TypeError: unhashable type: 'list'

Alright, now it is time to access the data we have managed to store inside my_dict using keys!

print('Some random content of my_dict', my_dict['name'], my_dict[(2, 22)])
Some random content of my_dict Jarno that is a strange key

Remember the mutable key dict? Let’s make it work by omitting the list item.

mutable_key_dict = {
    5: 'lets try',
    True: 'I hope it will run perfectly',
    6.78: 'heh'
}


print('Accessing weird dictionary...')
print(mutable_key_dict[True])
print(mutable_key_dict[5])
print(mutable_key_dict[6.78])
Accessing weird dictionary...
I hope it will run perfectly
lets try
heh

Trying to access something we have and something we don’t have

print('My favorite year is', my_dict['year'])
print('My favorite song is', my_dict['song'])
My favorite year is 2007
---------------------------------------------------------------------------
KeyError                                  Traceback (most recent call last)
Cell In[17], line 2
      1 print('My favorite year is', my_dict['year'])
----> 2 print('My favorite song is', my_dict['song'])

KeyError: 'song'

Warning

It is best practice to use mainly strings as keys — the other options are weird and are almost never used.

What’s next?
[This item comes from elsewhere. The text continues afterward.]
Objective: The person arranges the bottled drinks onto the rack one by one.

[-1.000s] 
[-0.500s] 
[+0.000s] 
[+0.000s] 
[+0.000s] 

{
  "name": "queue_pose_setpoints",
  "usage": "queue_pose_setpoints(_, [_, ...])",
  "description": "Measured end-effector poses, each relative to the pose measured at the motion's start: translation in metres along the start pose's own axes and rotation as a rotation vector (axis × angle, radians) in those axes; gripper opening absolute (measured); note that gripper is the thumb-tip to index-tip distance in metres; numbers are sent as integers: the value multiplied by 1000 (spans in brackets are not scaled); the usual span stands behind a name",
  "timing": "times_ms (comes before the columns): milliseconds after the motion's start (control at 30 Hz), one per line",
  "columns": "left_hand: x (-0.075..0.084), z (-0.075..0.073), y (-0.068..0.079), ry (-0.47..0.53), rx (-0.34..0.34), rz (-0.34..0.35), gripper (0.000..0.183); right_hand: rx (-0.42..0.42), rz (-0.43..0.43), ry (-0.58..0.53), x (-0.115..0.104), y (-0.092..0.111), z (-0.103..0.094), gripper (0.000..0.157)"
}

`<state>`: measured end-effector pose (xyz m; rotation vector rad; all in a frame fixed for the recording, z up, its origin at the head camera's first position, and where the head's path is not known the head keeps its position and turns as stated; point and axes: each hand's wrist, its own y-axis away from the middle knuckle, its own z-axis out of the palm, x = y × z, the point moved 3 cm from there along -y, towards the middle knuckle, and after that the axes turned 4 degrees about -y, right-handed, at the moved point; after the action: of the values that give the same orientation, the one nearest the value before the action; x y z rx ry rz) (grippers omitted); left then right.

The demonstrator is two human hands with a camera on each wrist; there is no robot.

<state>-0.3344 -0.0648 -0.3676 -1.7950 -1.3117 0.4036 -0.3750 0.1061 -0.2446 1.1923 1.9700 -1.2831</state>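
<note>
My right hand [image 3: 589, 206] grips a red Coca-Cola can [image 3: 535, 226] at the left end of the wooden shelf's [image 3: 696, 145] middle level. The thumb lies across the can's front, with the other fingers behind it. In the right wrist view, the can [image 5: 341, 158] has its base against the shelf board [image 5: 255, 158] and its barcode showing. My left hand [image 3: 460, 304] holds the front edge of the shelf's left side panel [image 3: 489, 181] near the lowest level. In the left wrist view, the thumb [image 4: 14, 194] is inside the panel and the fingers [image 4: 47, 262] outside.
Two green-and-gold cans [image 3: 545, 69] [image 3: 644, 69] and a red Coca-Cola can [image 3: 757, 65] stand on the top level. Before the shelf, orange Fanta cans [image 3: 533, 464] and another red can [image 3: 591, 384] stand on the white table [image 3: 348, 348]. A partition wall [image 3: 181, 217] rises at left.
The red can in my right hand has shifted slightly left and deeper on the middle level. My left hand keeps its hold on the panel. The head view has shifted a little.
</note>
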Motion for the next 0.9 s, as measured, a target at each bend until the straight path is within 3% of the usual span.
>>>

Dictionaries are mutable, so let’s go ahead and add some additional data and delete old ones.

print('my_dict right now', my_dict)

my_dict['new_element'] = 'magenta'
my_dict['weight'] = 27.8
del my_dict['year']

print('my_dict after some operations', my_dict)
my_dict right now {'name': 'Jarno', 'color': 'red', 'year': 2007, 'is cool': True, 6: 'it works', (2, 22): 'that is a strange key'}
my_dict after some operations {'name': 'Jarno', 'color': 'red', 'is cool': True, 6: 'it works', (2, 22): 'that is a strange key', 'new_element': 'magenta', 'weight': 27.8}

You can also print all keys present in the dictionary using the .keys() method, or check whether a certain key exists in a dictionary, as shown below. More operations can be found here.

print(my_dict.keys())
print("\nmy_dict has a ['name'] key:", 'name' in my_dict)
dict_keys(['name', 'color', 'is cool', 6, (2, 22), 'new_element', 'weight'])
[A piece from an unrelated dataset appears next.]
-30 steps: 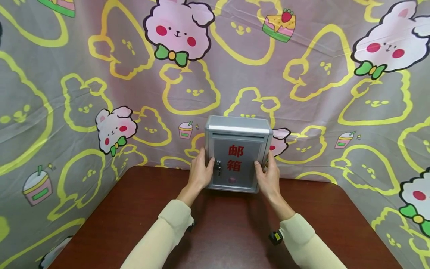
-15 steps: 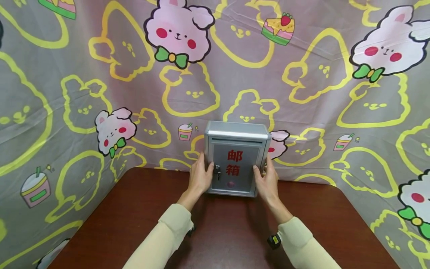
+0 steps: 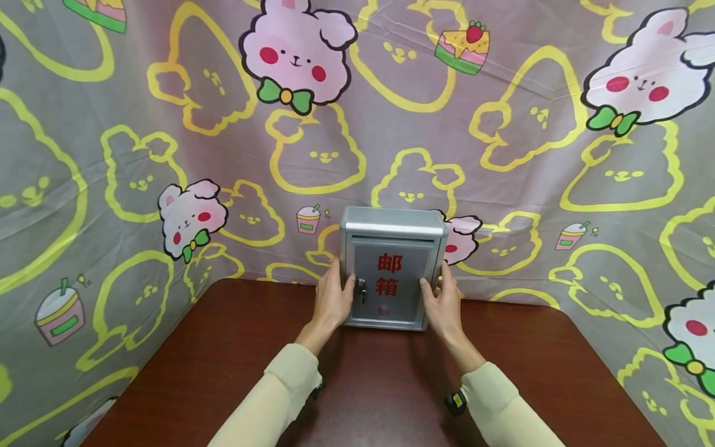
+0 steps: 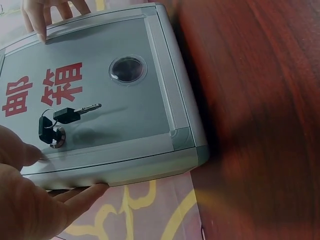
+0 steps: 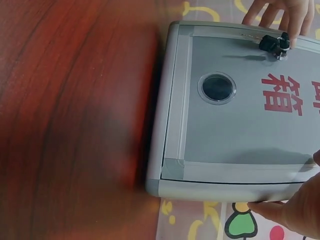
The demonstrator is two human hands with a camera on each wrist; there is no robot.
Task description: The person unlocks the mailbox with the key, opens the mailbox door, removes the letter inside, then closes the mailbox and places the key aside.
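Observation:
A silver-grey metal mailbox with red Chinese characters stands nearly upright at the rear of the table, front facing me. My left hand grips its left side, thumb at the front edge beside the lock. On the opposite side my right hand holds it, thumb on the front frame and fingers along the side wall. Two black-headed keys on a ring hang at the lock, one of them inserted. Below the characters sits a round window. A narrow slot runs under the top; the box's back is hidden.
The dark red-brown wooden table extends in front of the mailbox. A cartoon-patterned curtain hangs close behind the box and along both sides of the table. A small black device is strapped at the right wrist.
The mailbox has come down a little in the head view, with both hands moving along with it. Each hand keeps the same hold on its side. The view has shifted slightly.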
my_dict has a ['name'] key: True

2.2.4. Real life example:#

Analyzing satellite metadata

Metadata is a set of data that describes and gives information about other data. For Sentinel-1, the metadata of the satellite is acquired as an .xml file. It is common for Dictionaries to play an important role in classifying this metadata. One could write a function to read and obtain important information from this metadata and store them in a Dictionary. Some examples of keys for the metadata of Sentinel-1 are:

dict_keys([‘azimuthSteeringRate’, ‘dataDcPolynomial’, ‘dcAzimuthtime’, ‘dcT0’, ‘rangePixelSpacing’, ‘azimuthPixelSpacing’, ‘azimuthFmRatePolynomial’, ‘azimuthFmRateTime’, ‘azimuthFmRateT0’, ‘radarFrequency’, ‘velocity’, ‘velocityTime’, ‘linesPerBurst’, ‘azimuthTimeInterval’, ‘rangeSamplingRate’, ‘slantRangeTime’, ‘samplesPerBurst’, ‘no_burst’])

The last important thing for this Notebook are slices. Similar to how you can slice a string (shown in Section 1.4, in Notebook 1). This technique allows you to select a subset of data from an iterable (like a list or a tuple).

x = [1, 2, 3, 4, 5, 6, 7]
n = len(x) 

print('The first three elements of x:', x[0:3])
print(x[:3])
print('The last element is', x[6], 'or', x[n - 1], 'or', x[-1])
print(x[0:-4])
print(x[0:3:1])
The first three elements of x: [1, 2, 3]
[1, 2, 3]
The last element is 7 or 7 or 7
[1, 2, 3]
[1, 2, 3]

Let’s break it down

This code demonstrates how to select specific elements from a list in Python using slicing:

  1. The list x contains numbers from 1 to 7.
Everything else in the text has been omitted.